Rares sont les occasions en France d’admirer ce Songe, pourtant l’une des œuvres les plus célèbres de son auteur, mais qui semble avoir perdu la popularité acquise dès sa création en 1960. Ces représentations à l’Opéra de Lille s’apprécient donc d’autant plus qu’il ne s’agit pas d’une coproduction, diminuant fortement la possibilité d’une tournée.
La mise en scène de Laurent Pelly est relativement inégale. Relativement, car c’est la réussite des premier et dernier actes qui souligne la faiblesse du deuxième. Point de forêt sur le plateau, mais une boite noire miroitante dans laquelle les étoiles scintillent comme des ampoules, et au milieu de laquelle dort sur un lit la bourgeoise Hermia (voilà qui rappelle d’ailleurs sa Belle Hélène). Les elfes apparaissent miraculeusement. Eclairés par leurs propres antennes, ces têtes blafardes luisent et se reflètent comme au-dessus de l’onde. Toujours aussi attentif à la chorégraphie, Pelly anime le plateau avec une justesse éblouissante. Arrivent alors Obéron, Titania et Puck, flottant dans l’air, brusquement pour le lutin, élégamment pour le couple royal (rappelant l’esthétique de Bob Wilson par l’attitude, les costumes et le maquillage) allant jusqu’à jouer avec les cariatides du cadre de scène. Le contraste est d’autant plus fort avec la noblesse athénienne en pyjama, chevauchant leurs lits à roulette jusque dans des joutes ou trainant leur matelas à rayures, et les artisans en habits des années 60. Malheureusement l’acte II ne compte aucune trouvaille et répète platement l’univers exposé, à un croissant de lune près. Au lieu de nous plonger davantage dans le mystère du drame, rendu encore plus inquiétant par les accords déstabilisants de Britten, ces péripéties amoureuses, bien qu’animées, ennuient.

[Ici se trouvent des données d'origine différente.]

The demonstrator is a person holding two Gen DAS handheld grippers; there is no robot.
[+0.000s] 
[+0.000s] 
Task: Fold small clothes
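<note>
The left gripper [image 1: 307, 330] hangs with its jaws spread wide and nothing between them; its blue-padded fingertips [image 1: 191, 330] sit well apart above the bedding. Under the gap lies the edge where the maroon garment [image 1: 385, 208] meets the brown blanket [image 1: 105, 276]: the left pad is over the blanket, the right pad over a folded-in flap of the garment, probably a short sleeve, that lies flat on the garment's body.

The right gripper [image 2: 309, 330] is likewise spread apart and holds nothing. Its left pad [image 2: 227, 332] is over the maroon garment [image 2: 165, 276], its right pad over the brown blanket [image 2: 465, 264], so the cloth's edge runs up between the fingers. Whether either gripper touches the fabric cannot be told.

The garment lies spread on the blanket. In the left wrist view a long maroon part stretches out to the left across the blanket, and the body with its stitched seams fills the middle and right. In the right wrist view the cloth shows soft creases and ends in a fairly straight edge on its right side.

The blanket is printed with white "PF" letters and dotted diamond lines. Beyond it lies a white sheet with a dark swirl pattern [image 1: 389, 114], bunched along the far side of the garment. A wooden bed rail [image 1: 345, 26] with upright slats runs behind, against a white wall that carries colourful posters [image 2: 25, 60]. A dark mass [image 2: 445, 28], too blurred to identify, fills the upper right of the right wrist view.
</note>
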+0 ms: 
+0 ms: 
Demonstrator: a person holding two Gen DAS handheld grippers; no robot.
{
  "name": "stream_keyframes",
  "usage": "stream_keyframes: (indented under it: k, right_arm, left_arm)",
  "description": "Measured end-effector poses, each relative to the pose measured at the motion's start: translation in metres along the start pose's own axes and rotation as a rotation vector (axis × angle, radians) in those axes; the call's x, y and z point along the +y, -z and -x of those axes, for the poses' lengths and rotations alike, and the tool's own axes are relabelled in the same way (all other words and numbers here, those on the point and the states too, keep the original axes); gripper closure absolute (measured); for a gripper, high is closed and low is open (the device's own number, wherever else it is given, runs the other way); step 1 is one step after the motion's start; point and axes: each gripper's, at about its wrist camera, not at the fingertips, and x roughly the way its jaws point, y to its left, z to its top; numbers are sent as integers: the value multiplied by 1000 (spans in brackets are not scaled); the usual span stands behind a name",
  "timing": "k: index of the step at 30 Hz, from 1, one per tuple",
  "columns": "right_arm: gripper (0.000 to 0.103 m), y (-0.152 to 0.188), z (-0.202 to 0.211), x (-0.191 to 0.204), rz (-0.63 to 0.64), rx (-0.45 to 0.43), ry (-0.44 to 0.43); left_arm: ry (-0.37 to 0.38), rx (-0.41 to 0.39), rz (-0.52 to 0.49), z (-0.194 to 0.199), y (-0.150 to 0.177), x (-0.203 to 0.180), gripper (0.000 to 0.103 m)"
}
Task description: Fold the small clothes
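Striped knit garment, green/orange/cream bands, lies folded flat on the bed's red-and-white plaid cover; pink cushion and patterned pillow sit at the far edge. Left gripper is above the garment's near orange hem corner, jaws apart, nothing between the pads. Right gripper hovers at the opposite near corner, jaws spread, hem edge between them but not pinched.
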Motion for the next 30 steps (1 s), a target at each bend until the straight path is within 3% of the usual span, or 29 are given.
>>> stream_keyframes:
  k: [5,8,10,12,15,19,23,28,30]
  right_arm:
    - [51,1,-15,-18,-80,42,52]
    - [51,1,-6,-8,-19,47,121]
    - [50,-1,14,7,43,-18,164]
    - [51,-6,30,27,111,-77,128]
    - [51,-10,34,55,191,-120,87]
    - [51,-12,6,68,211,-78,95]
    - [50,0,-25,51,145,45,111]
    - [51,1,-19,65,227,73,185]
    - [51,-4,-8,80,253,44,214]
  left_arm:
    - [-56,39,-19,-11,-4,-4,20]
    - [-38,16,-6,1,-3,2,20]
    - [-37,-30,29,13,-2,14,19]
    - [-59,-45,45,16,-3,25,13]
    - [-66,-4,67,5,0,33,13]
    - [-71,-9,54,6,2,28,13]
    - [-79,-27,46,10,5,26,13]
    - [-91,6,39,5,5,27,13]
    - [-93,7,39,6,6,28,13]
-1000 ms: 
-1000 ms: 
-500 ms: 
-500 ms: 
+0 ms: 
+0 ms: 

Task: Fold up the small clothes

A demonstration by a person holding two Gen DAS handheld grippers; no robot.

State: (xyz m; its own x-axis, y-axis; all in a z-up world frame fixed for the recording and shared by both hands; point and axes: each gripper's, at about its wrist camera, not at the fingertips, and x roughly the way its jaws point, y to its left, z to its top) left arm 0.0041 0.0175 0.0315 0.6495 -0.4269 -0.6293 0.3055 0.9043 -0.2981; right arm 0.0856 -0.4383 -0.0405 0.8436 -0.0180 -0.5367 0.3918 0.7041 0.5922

La forêt et ses recoins nous manquent dans cette boite vide et lisse que l’on doit enfumer pour perdre les amants, forêt qu’on entendait pourtant dès l’entrée en salle, baignée de bleu et de bruits d’animaux nocturnes. Heureusement le dernier acte et sa dérision trouvent le metteur en scène plus inspiré. Les éclairages varient, les parois vitrées viennent refléter le public et la pauvreté de moyens des interprètes de la maladroite tragédie est riche de trouvailles comiques signalant le brillant directeur d’acteurs.
© Simon Gosselin
Le plateau n’appelle que des éloges. Les rôles secondaires sont tous très bien campés, emmenés par le Quince de David Ireland aussi puissamment caractérisé que chanté. Puck est incarné par une femme, conférant une certaine dose de queerness à un personnage que Charlotte Dumartheray dessine avec un excès réjouissant et une énergie inépuisable. Dominic Barberi est un Bottom gaillard plus sexy qu’à l’accoutumée, tant vocalement que physiquement, sans rien perdre en fanfaronnade ou en balourdise. Du côté des bourgeois athéniens, le souci de la prosodie anglaise est un délice chez le belcantiste Lysander de David Portillo, le très sonore et racé Demetrius de Charles Rice, la presque bouffe Hélèna de Louise Kemény ou l’Hermia agitée d’Antoinette Dennefeld. Enfin le couple féérique jouit de la voix corsée de Marie-Eve Munger qui compense des aigus un peu stridents par un medium riche en harmoniques, tout l’inverse de l’Obéron de Nils Wanderer, qui use avec justesse de sa voix éthérée pour peindre un roi des elfes à la rouerie aussi fantastique que froidement cruelle.
Le Jeune Chœur des Hauts-de-France étonne par son niveau de maitrise et sa tenue, malgré une mise en scène qui leur demande beaucoup de contorsions. L’Orchestre National de Lille est finalement le brillant protagoniste de cette féérie, dirigé avec précision, science des contrastes et des atmosphères par un excellent Guillaume Tourniaire. Le public a réservé un accueil triomphal à cette véritable troupe.